** Opening Given data block **
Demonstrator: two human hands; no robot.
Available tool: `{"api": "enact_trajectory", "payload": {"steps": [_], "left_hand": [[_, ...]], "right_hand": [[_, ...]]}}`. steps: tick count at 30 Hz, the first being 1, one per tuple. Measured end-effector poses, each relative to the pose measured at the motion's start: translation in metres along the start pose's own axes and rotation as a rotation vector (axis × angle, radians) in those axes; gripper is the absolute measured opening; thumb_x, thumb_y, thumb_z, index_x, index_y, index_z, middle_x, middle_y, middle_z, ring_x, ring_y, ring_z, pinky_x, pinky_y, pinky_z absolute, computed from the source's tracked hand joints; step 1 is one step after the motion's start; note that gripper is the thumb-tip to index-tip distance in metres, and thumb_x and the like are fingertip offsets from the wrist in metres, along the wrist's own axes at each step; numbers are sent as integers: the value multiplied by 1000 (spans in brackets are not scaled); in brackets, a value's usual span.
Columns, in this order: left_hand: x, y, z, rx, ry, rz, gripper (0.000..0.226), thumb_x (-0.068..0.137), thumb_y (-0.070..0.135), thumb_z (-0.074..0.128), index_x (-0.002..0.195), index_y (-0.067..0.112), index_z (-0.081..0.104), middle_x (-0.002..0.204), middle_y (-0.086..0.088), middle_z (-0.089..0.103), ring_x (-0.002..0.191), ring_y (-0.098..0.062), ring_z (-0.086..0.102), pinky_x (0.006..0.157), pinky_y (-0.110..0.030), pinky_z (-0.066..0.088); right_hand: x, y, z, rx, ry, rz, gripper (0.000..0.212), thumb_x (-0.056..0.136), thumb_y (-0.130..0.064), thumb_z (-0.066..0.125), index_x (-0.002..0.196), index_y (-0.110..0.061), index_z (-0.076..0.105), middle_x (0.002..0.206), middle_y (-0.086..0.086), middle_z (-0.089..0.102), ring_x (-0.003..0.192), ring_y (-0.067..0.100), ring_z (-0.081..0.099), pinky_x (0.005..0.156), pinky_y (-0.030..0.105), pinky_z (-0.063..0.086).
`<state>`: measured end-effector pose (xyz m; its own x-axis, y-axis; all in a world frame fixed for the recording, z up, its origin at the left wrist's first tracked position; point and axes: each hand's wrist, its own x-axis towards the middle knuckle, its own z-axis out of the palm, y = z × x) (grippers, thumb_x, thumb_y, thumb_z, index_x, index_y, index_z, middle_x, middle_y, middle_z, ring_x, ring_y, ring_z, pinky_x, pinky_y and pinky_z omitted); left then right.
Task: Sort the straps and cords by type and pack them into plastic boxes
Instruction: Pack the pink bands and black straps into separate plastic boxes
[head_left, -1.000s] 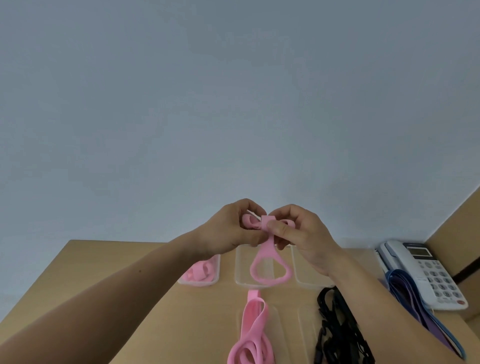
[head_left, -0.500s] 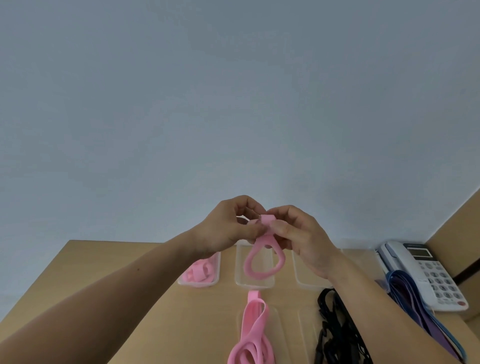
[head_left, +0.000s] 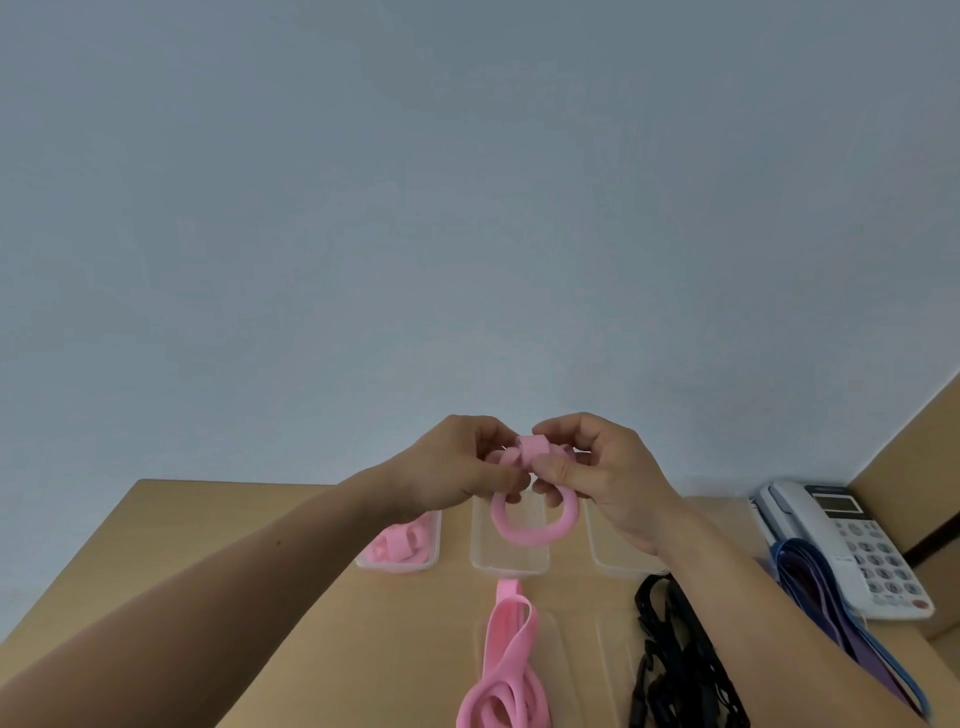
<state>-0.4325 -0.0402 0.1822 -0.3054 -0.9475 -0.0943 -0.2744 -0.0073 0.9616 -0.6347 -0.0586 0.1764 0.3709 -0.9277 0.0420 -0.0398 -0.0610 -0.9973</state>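
Pink strap (head_left: 535, 535) — pinched at its wrapped top by left hand (head_left: 457, 467) and right hand (head_left: 608, 478), fingers of both curled round it; loop hanging over middle plastic box (head_left: 509, 565). Loose pink straps (head_left: 506, 670) on tabletop (head_left: 260, 519) at 6 o'clock; black cords (head_left: 675, 665) at 5 o'clock.

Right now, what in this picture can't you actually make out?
Head view, pink strap: how its top is wound; the left hand and right hand cover it.
Head view, right-hand box: its contents; the right wrist hides most of it.
Head view, black cords and loose pink straps: their ends, cut off by the bottom edge.
Head view, phone: key labels too small.
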Motion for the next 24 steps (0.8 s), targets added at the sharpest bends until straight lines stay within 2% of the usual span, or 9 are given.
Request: {"api": "enact_trajectory", "payload": {"steps": [3, 6, 9, 13, 15, 17, 19, 21, 24], "left_hand": [[-2, 1, -1, -124, -39, -38, 34, 83, 24, 70, 109, 3, 66, 101, -16, 74, 89, -29, 73, 86, -40, 58], [-2, 1, -1, -182, -14, -48, 28, 90, 20, 66, 109, -1, 66, 99, -17, 73, 87, -29, 72, 81, -35, 59], [-3, 1, -1, -172, 29, -6, 24, 87, 12, 71, 109, 3, 65, 97, -15, 74, 85, -25, 73, 79, -33, 59], [-2, 1, 1, -79, 123, 81, 29, 78, 9, 77, 105, 11, 66, 101, -10, 71, 83, -18, 69, 79, -36, 57], [-3, 1, 1, -39, 130, 139, 29, 81, 5, 75, 106, 16, 65, 98, -1, 70, 83, -12, 68, 76, -29, 57], [-3, 1, 1, 38, 131, 192, 29, 82, 3, 73, 105, 19, 64, 89, 13, 69, 82, -7, 67, 73, -21, 55], [-3, 0, 3, 106, 143, 208, 31, 82, 1, 70, 103, 23, 63, 83, 21, 67, 79, -4, 64, 71, -19, 54], [-3, 0, 4, 146, 149, 210, 34, 81, 2, 69, 103, 27, 62, 88, 21, 66, 78, -3, 63, 71, -22, 54], [-2, -2, 4, 102, 142, 153, 46, 79, 7, 71, 114, 33, 56, 108, 6, 62, 86, -11, 66, 78, -27, 56]], "right_hand": [[0, 3, 1, -26, 2, -4, 40, 70, -17, 85, 105, -10, 67, 89, 15, 72, 67, 29, 69, 65, 34, 58], [0, 5, 1, -64, -4, -18, 37, 73, -5, 84, 104, -15, 67, 91, 11, 73, 68, 29, 68, 67, 33, 58], [0, 6, 1, -95, -3, -40, 38, 72, -2, 83, 102, -19, 67, 98, 6, 71, 70, 24, 68, 70, 33, 58], [2, 3, -1, 37, 11, 34, 33, 77, -22, 78, 107, -14, 66, 106, 10, 68, 81, 35, 72, 75, 40, 59], [2, 1, -1, 49, -12, 104, 27, 84, -30, 76, 102, -12, 69, 100, 11, 72, 80, 33, 72, 72, 41, 60], [1, 1, 1, 5, -31, 138, 31, 81, -38, 73, 96, -11, 71, 90, 8, 73, 74, 28, 71, 67, 39, 59], [1, 0, 2, -31, -24, 130, 28, 81, -33, 74, 95, -9, 71, 85, 9, 73, 70, 26, 70, 61, 36, 57], [0, 1, 3, -49, -13, 101, 18, 85, -22, 74, 96, -8, 71, 85, 13, 73, 66, 29, 70, 57, 33, 55], [0, 2, 2, -12, -14, 59, 14, 84, -12, 74, 98, -10, 72, 88, 15, 72, 65, 29, 69, 55, 31, 54]]}}
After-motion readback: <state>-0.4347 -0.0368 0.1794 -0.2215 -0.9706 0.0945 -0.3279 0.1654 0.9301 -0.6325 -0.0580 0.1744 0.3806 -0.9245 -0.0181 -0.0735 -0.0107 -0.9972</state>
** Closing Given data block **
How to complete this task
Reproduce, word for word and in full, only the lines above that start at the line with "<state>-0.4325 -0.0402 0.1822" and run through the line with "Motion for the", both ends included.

Written answer
<state>-0.4325 -0.0402 0.1822 -0.3054 -0.9475 -0.0943 -0.2744 -0.0073 0.9616 -0.6347 -0.0586 0.1764 0.3709 -0.9277 0.0420 -0.0398 -0.0610 -0.9973</state>
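Pink strap (head_left: 535, 535) — pinched at its wrapped top by left hand (head_left: 457, 467) and right hand (head_left: 608, 478), fingers of both curled round it; loop hanging over middle plastic box (head_left: 509, 565). Loose pink straps (head_left: 506, 670) on tabletop (head_left: 260, 519) at 6 o'clock; black cords (head_left: 675, 665) at 5 o'clock.

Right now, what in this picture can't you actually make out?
Head view, pink strap: how its top is wound; the left hand and right hand cover it.
Head view, right-hand box: its contents; the right wrist hides most of it.
Head view, black cords and loose pink straps: their ends, cut off by the bottom edge.
Head view, phone: key labels too small.
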Motion for the next 24 steps (0.8 s), targets added at the sharpest bends until straight lines stay within 2% of the usual span, or 9 are given.

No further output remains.